Monday, September 5, 2016

Book Review:

The Long Way to a Small Angry Planet


Becky Chambers

Genre: Science fiction
Rating: A
Year published: 2014
Date finished: September 4, 2016

On the cover of The Long Way to a Small Planet there is a two word quote from Ann Leckie (author of Ancillary Justice and other books) it says
 Great fun!
Indeed it is. I might describe this book as good new-fashioned space opera. I know, the phrase is good old-fashioned XXXX but this book isn't old fashioned at all.  The protagonist has run away from home (old) but .... is female (newish) and is an adult (now that's different!).  She joins a spaceship crew (kind of old) but ... the crew is multi-species (new) and the aliens are interesting!

The spaceship is called Wayfarer and it makes tunnels in space to allow interplanetary travel.  The captain is Ashby Santoso. He's human and is a good man. He's perhaps the most (or only) stereotypical character in the book. His technicians are Kizzy - an irrepressible woman who seems like a teenager - and Jenks - an adult human who is very, very short and is in love with Lovelace who is the ship's computer. The doctor and chef is known as Dr. Chef because his real name is a huge stream of music that is possible because his species has multiple throats. The pilot, Sissix, is reptilian.

There are lots of aliens and, unlike old-fashioned space opera, they don't fall into "evil" and "good" - they are all complex. The plot is pretty straightforward, it's well done and keeps the pages turning, but it's the characters that really kept me interested.

There are some attempts at higher level meaning in The Long Way to a Small Angry Planet and these aren't bad, but the author is at her best when she sticks to the fun and the story. I am glad that The Long Way to a Small Angry Planet is the first book in a series and amazed that it is the first novel by Becky Chambers. She funded the novel via Kickstarter. She lives in California with her spouse.  Her Twitter handle is  @beckysaysrawr .


  1. I love that the ship's computer is Lovelace. Is the AI female (for Ada)? I know that may not apply (being an artificial intelligence), but a same-gender romance would be a nice touch.

    1. Yes, the AI is presented as female, but I don't think they mention Ada. They call her Lovey.

      There are some same-sex relationships in the book, but not this one.

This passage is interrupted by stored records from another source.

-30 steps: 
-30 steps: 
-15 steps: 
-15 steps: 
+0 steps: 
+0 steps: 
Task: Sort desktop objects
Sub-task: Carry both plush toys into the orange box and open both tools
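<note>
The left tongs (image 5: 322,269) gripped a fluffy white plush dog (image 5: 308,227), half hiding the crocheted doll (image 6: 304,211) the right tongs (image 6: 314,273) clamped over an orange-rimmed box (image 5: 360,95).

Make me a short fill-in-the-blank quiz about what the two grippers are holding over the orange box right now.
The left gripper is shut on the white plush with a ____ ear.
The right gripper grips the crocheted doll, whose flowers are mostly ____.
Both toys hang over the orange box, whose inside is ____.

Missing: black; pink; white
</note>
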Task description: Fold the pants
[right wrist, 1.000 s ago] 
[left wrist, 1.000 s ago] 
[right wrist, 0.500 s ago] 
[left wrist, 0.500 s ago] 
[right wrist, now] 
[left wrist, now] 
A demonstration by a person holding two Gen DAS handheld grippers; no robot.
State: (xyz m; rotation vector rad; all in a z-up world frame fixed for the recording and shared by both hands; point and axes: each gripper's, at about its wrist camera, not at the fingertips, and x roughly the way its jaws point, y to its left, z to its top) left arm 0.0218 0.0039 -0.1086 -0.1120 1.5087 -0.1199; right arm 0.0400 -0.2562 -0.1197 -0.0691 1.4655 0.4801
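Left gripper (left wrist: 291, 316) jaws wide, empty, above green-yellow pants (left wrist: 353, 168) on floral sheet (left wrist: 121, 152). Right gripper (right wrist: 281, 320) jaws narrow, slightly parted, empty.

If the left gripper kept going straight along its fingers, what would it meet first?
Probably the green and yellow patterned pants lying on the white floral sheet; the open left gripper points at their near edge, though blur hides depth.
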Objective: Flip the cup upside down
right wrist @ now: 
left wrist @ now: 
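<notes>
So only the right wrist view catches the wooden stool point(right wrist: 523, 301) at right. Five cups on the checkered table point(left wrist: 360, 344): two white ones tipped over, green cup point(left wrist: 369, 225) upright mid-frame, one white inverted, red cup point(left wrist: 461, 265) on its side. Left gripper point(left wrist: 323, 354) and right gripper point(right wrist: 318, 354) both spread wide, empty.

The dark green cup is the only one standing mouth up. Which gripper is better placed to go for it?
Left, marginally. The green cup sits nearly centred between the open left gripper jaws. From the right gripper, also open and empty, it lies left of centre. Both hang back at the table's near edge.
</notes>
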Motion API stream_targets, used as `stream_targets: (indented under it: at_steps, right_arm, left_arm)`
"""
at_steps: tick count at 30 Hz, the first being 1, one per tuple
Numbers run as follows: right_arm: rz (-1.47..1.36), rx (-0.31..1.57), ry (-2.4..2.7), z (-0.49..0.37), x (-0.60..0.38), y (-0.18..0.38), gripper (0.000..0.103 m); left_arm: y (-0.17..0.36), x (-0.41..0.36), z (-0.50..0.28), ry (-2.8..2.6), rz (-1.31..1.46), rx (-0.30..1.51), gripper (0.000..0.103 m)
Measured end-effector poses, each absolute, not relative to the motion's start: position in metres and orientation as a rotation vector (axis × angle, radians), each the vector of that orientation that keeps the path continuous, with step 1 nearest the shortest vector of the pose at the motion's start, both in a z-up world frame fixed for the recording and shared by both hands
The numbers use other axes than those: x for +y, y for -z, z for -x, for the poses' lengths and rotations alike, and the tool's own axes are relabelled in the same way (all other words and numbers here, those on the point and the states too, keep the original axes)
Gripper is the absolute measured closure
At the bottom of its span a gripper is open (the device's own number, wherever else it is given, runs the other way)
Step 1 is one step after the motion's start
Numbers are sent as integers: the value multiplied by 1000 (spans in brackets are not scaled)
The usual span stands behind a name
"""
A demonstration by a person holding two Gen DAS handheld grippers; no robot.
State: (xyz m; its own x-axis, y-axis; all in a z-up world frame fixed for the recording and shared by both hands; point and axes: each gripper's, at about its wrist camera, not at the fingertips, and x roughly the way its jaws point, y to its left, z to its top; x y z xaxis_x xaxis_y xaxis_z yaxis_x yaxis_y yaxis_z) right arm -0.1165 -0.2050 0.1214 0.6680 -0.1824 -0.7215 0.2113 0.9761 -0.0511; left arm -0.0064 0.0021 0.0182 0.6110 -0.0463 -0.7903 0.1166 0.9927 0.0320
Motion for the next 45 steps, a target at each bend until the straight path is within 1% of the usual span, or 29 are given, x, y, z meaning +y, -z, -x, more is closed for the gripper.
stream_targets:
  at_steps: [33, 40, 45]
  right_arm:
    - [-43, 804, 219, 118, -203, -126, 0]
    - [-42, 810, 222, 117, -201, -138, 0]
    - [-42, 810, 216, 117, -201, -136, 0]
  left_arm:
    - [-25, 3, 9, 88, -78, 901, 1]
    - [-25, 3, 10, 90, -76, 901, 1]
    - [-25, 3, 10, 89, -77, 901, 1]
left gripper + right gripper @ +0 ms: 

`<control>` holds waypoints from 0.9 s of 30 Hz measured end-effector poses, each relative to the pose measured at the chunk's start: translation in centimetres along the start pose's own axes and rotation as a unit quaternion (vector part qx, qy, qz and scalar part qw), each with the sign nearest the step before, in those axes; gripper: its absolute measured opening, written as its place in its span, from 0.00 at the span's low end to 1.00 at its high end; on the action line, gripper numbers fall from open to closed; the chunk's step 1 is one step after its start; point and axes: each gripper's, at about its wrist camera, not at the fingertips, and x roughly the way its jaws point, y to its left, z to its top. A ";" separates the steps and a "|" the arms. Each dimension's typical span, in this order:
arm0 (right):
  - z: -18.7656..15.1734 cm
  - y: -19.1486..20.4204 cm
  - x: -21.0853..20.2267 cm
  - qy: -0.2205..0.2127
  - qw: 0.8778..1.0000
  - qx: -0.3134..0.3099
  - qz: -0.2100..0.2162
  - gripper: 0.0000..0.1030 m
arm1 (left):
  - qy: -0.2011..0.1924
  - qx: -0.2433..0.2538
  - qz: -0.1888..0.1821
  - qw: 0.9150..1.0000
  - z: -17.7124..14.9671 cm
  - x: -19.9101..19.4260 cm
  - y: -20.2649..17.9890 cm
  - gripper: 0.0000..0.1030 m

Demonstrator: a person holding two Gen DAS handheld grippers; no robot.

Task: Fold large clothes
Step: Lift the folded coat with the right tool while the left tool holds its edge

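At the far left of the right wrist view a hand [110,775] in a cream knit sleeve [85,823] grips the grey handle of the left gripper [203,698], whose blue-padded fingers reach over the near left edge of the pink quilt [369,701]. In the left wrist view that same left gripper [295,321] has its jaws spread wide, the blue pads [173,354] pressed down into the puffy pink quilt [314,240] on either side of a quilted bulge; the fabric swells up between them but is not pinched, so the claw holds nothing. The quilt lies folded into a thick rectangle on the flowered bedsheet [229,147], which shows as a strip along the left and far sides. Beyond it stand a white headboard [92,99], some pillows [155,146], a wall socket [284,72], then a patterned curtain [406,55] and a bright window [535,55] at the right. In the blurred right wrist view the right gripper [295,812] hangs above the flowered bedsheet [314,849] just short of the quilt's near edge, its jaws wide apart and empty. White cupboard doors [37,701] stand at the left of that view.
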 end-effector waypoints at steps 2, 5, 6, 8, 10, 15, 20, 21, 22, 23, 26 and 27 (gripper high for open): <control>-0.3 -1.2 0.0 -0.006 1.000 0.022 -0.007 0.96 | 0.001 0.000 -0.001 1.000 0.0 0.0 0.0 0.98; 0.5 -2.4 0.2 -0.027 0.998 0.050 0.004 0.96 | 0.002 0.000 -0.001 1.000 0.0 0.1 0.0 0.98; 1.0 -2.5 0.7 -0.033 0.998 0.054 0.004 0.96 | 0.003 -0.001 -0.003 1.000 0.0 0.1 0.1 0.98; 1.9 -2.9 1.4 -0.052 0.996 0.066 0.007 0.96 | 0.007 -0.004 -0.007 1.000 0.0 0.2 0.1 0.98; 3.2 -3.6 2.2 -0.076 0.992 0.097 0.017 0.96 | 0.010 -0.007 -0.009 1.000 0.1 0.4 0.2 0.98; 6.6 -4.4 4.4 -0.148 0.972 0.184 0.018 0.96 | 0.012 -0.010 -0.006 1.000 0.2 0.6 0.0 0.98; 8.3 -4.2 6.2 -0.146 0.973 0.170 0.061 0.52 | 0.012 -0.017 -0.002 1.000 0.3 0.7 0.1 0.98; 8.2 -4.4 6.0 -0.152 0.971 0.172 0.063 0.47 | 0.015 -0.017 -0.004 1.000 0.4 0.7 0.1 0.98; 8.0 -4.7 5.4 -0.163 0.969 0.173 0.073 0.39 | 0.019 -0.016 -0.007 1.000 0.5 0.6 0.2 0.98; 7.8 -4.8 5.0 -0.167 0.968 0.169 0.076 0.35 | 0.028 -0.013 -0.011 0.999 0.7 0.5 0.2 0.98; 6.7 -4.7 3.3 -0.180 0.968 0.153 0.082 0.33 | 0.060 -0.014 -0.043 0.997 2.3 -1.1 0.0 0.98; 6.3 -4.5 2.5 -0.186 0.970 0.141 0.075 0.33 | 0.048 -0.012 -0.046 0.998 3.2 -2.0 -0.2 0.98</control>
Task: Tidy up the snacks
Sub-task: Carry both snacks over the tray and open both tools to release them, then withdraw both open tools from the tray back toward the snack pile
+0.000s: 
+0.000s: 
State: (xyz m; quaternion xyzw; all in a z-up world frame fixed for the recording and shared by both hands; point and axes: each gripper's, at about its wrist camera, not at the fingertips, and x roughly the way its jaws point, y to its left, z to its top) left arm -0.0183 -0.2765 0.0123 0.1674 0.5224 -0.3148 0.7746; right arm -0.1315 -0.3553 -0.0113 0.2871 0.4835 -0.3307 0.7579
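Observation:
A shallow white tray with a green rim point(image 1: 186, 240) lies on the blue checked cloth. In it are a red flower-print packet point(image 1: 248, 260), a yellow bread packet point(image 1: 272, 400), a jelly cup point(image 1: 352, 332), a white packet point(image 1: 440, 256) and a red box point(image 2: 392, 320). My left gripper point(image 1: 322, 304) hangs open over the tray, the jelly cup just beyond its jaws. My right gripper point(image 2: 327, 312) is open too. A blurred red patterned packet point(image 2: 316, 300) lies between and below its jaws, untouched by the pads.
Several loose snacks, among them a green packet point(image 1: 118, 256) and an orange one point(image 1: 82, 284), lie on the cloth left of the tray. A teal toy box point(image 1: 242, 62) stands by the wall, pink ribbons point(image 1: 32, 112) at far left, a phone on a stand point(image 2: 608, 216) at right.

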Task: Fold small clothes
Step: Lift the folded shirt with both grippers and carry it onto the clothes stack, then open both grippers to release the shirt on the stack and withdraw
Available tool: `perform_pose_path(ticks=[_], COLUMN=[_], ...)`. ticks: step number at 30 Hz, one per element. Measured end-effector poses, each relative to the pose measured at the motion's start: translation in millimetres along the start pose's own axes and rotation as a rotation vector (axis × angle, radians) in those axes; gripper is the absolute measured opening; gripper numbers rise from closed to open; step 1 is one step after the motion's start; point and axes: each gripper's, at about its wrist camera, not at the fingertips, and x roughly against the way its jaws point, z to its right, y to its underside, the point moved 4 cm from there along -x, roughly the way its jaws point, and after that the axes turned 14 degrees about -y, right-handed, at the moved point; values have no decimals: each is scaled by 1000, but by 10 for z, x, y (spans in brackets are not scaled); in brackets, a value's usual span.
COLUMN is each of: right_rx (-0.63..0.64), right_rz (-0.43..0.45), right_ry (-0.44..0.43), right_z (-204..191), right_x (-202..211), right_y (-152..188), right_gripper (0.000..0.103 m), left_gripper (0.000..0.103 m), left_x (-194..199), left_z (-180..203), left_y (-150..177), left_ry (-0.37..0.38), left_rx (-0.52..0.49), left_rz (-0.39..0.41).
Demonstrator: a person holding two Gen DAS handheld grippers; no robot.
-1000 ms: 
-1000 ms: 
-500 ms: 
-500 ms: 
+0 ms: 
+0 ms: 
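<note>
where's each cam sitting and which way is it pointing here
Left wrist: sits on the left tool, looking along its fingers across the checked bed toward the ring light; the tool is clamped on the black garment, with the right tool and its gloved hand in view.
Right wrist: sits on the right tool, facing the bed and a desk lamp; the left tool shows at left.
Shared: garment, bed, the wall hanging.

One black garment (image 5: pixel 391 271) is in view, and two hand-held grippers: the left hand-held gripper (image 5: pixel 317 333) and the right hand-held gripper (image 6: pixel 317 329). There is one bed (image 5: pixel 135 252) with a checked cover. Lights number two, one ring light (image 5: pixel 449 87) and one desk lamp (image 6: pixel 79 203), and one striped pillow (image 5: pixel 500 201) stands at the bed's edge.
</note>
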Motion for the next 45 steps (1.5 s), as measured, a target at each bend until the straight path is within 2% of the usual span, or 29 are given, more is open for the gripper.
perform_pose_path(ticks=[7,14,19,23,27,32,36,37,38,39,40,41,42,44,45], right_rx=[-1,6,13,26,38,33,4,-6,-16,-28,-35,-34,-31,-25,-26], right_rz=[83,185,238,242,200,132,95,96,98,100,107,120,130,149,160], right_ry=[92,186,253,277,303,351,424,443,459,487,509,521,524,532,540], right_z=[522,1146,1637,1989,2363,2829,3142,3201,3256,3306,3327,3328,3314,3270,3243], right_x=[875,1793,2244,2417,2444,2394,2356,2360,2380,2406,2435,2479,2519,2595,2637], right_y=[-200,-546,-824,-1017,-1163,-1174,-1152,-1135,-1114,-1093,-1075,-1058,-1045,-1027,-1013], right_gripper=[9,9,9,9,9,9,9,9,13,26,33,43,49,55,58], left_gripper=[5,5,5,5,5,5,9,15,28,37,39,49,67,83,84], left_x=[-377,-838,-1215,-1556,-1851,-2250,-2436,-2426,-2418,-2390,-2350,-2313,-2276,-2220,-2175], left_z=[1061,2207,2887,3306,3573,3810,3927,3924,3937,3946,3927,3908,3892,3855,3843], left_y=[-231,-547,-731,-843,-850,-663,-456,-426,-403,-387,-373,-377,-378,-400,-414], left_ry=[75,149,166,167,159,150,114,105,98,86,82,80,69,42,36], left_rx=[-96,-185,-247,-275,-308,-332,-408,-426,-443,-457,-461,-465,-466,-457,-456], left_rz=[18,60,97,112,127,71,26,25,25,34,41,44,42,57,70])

    2. Ada Lovelace, daughter of Lord Byron, mathematician and early computer programmer.

  2. And the computer language Ada was named after her.

  3. And the computer language Ada was named after her.

  4. I think the book does a decent job of presenting diversity in a good way. Did you catch that even the aliens are neurodiverse? This sure looks like a description of a autistic (or at least roughly similar) Aandrisk to me:

    “No,” Sissix said. “It’s because she can’t socialize well.” “She’s shy?” Rosemary asked. “She’s a rashek. There’s not a word for it in Klip. She’s got a disorder that makes it difficult for her to interact with others. She has trouble understanding other people’s intentions. And she speaks oddly, that much was obvious when I first approached her. I offered to couple with her, but she couldn’t quite bring herself around to that. So, yes, she’s shy, but she also has a hard time figuring other people out.

  5. Wonderful review! I cannot wait to get my hands on this one!!